Brief:
Could you restate word for word every line from the one containing "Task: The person" to the end of the data below, pictures excluded?
───── Data for this task
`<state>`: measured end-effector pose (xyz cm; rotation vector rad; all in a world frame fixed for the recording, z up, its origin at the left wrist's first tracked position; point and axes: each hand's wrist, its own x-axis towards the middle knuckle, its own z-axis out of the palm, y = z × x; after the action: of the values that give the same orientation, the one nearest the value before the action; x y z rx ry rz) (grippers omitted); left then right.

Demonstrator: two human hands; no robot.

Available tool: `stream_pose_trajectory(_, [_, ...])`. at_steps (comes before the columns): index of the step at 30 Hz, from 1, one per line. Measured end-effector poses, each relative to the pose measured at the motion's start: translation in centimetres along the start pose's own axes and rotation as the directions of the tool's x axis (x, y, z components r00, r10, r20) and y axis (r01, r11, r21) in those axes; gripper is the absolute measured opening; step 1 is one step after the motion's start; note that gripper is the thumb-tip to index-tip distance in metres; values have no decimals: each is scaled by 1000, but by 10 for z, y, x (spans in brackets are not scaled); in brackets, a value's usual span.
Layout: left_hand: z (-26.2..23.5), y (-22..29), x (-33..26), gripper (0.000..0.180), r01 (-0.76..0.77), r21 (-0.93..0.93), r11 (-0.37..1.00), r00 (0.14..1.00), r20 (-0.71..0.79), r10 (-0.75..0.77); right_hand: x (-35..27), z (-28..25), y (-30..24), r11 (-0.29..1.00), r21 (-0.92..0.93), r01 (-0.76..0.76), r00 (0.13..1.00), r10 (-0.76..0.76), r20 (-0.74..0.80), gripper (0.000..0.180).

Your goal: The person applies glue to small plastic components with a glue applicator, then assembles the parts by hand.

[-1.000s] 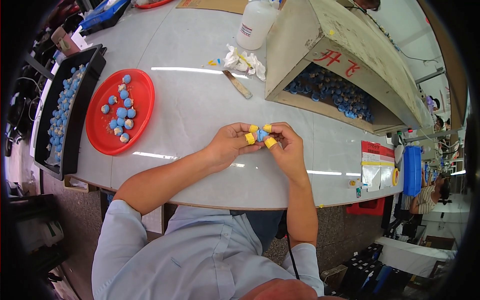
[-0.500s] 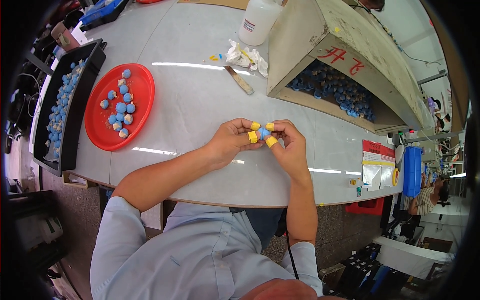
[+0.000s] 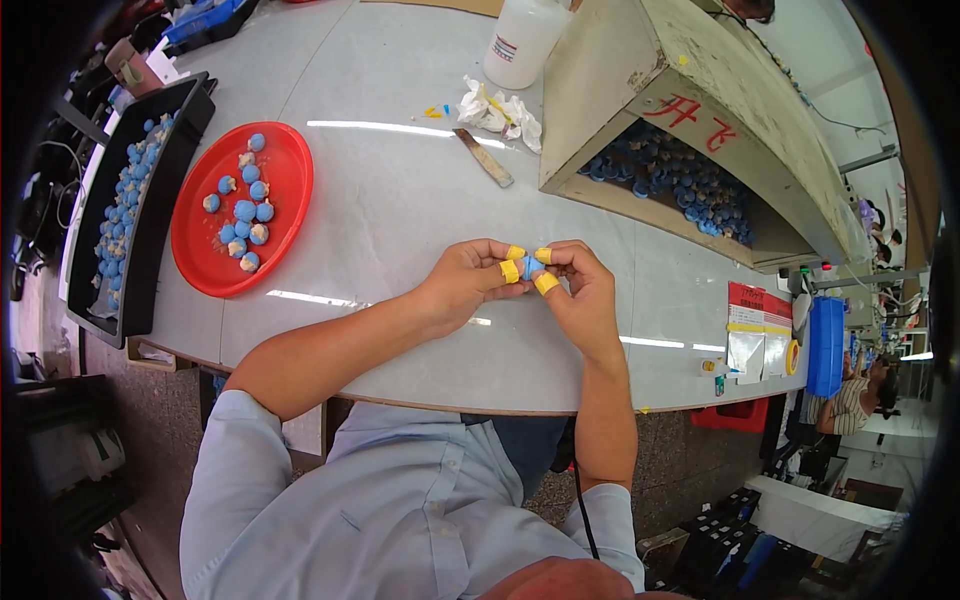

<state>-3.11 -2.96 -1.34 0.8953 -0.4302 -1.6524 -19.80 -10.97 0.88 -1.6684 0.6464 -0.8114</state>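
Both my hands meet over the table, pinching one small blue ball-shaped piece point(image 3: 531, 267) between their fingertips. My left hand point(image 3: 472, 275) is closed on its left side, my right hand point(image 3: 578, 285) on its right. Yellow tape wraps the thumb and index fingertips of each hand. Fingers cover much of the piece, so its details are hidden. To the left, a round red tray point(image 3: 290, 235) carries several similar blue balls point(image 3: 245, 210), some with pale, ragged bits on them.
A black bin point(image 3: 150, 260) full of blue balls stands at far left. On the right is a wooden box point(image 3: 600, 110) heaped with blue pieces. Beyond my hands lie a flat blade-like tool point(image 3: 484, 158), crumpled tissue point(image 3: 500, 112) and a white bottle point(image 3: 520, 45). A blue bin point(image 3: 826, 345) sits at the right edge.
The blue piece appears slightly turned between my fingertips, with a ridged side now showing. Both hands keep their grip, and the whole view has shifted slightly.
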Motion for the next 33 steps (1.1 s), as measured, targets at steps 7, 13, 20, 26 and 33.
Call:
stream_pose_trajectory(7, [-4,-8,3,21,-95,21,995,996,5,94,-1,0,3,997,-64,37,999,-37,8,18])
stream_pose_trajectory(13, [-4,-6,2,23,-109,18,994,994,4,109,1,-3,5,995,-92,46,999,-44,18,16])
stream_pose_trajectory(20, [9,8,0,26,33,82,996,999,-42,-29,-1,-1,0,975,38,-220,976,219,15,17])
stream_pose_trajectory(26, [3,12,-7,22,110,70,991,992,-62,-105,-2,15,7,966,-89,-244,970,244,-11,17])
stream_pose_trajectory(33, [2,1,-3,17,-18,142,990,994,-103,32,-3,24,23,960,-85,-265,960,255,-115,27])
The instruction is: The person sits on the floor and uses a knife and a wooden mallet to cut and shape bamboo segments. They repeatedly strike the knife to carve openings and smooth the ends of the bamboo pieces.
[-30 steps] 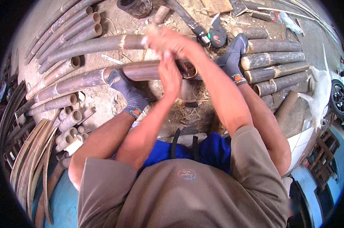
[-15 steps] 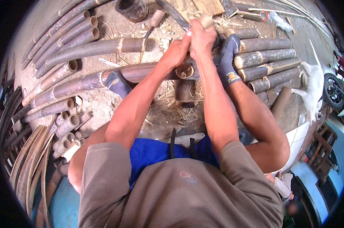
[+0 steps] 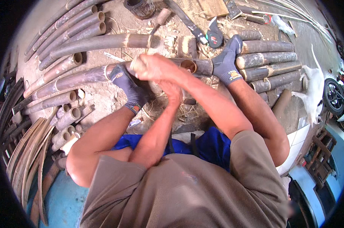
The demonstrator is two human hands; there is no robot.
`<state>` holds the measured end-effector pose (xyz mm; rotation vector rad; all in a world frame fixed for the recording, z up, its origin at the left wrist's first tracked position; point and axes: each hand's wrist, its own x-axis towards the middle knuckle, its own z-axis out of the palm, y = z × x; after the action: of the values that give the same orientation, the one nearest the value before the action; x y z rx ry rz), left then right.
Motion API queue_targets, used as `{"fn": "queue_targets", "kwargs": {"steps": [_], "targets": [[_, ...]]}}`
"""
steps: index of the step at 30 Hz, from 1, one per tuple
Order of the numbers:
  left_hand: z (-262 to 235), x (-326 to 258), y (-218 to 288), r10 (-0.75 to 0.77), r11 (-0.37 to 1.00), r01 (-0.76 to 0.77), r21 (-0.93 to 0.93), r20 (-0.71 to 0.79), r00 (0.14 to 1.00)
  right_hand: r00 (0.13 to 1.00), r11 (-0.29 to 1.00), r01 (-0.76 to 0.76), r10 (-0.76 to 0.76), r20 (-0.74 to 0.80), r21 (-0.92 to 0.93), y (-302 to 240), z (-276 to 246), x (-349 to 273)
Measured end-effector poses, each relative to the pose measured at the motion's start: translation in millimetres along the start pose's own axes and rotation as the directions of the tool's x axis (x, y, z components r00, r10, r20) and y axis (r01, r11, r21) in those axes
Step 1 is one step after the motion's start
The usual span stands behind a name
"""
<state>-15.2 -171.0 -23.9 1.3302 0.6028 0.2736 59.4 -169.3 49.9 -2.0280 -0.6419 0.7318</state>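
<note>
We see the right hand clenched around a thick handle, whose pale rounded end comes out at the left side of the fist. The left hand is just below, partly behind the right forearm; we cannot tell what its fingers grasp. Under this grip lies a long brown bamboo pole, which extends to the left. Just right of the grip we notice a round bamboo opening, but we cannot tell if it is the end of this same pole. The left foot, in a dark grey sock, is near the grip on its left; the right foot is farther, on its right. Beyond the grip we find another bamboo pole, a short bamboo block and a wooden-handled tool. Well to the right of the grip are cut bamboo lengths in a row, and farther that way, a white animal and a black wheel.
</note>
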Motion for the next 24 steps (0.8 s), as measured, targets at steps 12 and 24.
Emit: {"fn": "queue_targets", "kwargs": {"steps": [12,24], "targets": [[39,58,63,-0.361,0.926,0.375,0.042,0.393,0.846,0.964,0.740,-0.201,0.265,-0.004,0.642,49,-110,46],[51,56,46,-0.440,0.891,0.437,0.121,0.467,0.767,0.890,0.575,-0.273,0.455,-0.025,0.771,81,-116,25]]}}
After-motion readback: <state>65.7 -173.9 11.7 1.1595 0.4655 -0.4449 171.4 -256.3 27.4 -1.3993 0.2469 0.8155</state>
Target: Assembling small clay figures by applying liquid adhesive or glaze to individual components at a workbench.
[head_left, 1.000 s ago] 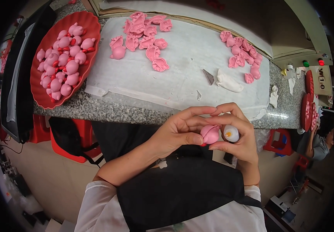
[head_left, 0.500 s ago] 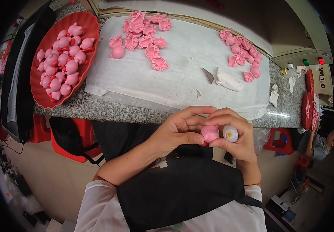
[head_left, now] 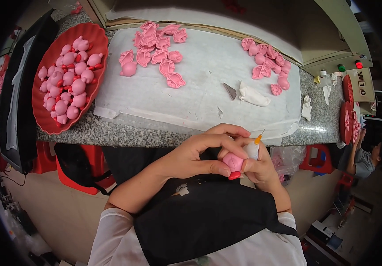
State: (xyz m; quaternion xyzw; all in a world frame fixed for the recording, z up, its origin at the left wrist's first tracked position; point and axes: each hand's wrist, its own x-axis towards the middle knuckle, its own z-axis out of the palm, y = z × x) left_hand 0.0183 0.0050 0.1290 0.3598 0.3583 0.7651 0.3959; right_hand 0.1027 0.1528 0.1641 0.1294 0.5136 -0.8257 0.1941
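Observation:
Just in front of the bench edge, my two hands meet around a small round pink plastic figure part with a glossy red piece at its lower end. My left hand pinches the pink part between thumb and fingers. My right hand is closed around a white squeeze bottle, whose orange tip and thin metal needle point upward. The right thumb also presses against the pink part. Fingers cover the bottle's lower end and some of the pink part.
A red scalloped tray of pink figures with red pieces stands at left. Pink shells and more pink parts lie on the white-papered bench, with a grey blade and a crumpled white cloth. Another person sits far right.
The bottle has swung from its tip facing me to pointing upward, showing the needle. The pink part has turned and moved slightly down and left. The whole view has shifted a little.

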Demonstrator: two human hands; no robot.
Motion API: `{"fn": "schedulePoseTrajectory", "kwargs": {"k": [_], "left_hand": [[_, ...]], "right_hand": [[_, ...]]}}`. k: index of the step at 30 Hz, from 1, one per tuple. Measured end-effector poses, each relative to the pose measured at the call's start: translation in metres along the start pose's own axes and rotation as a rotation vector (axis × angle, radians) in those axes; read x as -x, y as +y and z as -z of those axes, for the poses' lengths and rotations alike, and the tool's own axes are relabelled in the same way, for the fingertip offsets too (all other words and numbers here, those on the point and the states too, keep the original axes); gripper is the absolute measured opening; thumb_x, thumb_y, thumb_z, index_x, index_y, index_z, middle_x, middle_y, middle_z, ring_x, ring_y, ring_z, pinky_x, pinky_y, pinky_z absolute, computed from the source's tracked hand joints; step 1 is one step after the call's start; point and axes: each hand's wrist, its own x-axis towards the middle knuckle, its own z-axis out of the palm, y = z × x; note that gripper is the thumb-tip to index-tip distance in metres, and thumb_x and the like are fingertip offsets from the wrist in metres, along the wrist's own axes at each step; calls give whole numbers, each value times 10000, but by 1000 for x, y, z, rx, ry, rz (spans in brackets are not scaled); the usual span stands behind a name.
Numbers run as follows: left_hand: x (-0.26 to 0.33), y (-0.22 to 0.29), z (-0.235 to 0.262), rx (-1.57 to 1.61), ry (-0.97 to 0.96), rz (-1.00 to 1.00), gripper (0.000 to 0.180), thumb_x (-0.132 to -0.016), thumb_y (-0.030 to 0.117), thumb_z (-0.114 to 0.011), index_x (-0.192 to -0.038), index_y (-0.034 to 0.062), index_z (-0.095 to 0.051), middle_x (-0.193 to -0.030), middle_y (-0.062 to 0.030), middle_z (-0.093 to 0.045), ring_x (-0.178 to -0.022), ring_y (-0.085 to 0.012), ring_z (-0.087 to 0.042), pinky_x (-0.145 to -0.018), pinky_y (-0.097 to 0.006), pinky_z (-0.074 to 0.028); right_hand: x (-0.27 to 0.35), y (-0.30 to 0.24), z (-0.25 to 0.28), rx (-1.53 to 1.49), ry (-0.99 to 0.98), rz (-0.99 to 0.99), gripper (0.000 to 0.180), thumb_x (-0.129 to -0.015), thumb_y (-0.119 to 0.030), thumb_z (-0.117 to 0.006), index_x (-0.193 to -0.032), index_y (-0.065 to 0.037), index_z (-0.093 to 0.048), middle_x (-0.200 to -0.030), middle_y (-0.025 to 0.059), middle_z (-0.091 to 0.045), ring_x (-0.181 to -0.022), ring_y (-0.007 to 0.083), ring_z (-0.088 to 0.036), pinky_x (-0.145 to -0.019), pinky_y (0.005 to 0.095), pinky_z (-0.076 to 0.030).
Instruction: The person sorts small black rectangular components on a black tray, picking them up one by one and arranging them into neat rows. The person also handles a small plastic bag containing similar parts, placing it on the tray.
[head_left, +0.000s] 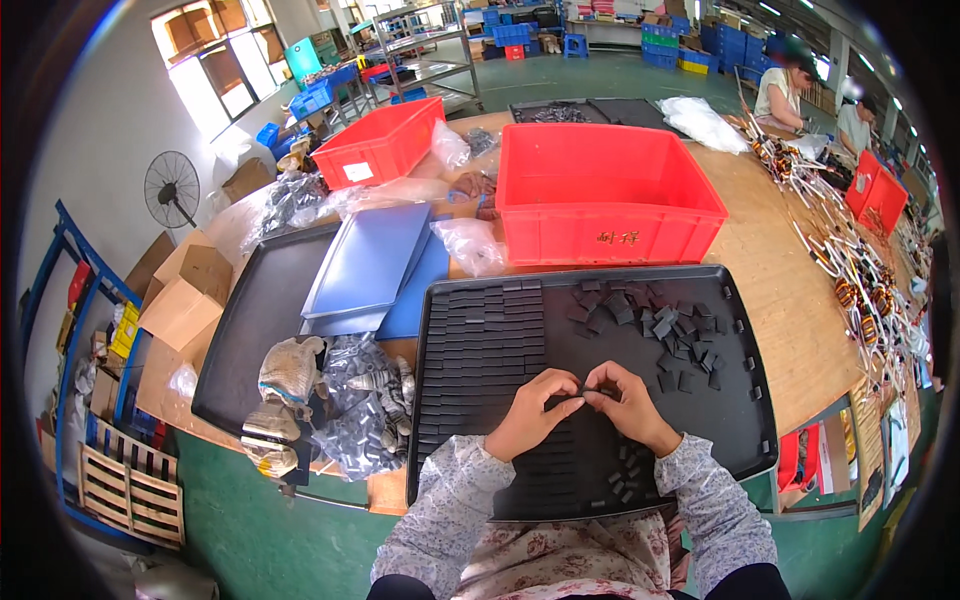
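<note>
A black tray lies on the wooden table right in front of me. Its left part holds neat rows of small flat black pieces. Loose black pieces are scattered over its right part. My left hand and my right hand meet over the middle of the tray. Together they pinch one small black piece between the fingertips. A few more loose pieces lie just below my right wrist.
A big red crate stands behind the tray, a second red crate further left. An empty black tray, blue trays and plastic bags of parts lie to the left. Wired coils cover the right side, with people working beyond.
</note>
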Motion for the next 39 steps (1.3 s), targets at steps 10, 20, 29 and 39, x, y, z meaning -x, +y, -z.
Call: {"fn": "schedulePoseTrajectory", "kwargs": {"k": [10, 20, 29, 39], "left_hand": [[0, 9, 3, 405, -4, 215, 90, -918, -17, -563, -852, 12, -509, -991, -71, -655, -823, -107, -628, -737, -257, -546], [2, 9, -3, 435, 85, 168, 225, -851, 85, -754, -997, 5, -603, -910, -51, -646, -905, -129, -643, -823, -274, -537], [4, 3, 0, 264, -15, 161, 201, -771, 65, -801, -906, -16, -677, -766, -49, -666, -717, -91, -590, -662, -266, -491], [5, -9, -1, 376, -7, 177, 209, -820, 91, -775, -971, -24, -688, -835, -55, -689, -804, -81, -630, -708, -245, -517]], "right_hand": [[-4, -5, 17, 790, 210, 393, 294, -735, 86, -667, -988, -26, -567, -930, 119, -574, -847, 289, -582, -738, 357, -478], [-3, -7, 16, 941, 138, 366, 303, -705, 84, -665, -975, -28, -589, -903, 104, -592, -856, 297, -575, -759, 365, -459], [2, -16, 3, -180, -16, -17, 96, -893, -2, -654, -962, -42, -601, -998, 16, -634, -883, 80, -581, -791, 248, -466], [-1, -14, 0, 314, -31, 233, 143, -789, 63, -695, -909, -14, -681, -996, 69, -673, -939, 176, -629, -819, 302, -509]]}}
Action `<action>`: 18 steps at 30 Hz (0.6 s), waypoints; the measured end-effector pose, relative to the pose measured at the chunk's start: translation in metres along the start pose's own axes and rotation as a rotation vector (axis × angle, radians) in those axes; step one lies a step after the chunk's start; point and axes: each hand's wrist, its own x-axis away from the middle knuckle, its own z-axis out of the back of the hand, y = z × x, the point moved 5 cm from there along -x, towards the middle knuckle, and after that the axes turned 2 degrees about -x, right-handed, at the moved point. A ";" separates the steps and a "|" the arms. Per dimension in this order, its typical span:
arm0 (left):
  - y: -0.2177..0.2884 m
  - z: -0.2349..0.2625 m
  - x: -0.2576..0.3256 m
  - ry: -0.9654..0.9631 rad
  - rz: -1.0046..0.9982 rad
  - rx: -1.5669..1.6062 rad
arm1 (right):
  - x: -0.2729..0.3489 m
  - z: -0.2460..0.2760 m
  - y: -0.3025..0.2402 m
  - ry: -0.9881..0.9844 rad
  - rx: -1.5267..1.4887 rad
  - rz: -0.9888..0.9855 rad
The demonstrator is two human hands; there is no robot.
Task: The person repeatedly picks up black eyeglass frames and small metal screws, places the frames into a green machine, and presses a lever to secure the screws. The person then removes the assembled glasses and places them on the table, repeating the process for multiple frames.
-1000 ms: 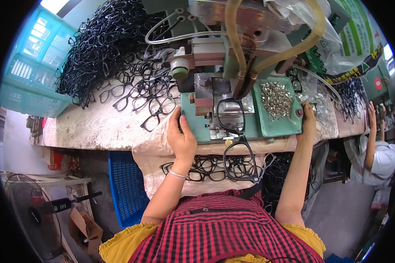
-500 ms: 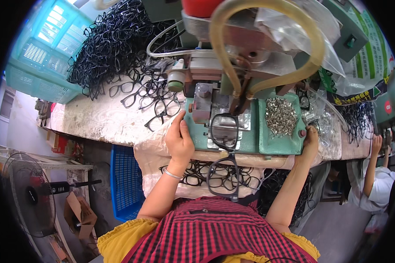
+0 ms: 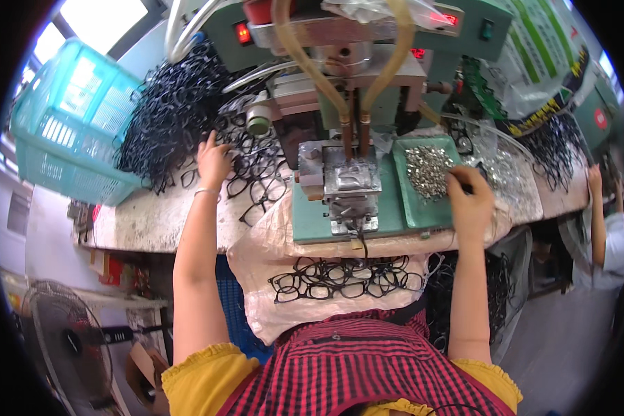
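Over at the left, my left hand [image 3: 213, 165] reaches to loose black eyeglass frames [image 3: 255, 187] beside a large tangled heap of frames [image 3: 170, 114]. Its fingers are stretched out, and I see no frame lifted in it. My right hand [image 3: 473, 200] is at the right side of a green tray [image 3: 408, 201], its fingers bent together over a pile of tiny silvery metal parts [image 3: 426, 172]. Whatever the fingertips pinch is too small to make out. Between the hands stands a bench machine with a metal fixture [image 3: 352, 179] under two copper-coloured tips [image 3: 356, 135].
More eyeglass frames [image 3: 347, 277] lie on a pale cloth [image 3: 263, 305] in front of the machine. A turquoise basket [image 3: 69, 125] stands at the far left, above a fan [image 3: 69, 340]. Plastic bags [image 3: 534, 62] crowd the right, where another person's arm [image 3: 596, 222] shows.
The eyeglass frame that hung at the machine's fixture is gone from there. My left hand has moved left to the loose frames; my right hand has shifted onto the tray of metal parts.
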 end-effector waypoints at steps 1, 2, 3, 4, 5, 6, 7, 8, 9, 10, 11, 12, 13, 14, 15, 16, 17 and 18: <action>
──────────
Answer to the exercise:
Task: The person repeatedly picks up black eyeglass frames and small metal screws, places the frames into a green machine, and presses a lever to secure the screws. The person then removes the assembled glasses and places them on the table, repeating the process for multiple frames.
-1000 ms: 
-500 ms: 
+0 ms: 
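Over at the left, my left hand [image 3: 213, 165] reaches to loose black eyeglass frames [image 3: 255, 187] beside a large tangled heap of frames [image 3: 170, 114]. Its fingers are stretched out, and I see no frame lifted in it. My right hand [image 3: 473, 200] is at the right side of a green tray [image 3: 408, 201], its fingers bent together over a pile of tiny silvery metal parts [image 3: 426, 172]. Whatever the fingertips pinch is too small to make out. Between the hands stands a bench machine with a metal fixture [image 3: 352, 179] under two copper-coloured tips [image 3: 356, 135].
More eyeglass frames [image 3: 347, 277] lie on a pale cloth [image 3: 263, 305] in front of the machine. A turquoise basket [image 3: 69, 125] stands at the far left, above a fan [image 3: 69, 340]. Plastic bags [image 3: 534, 62] crowd the right, where another person's arm [image 3: 596, 222] shows.
The eyeglass frame that hung at the machine's fixture is gone from there. My left hand has moved left to the loose frames; my right hand has shifted onto the tray of metal parts.
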 end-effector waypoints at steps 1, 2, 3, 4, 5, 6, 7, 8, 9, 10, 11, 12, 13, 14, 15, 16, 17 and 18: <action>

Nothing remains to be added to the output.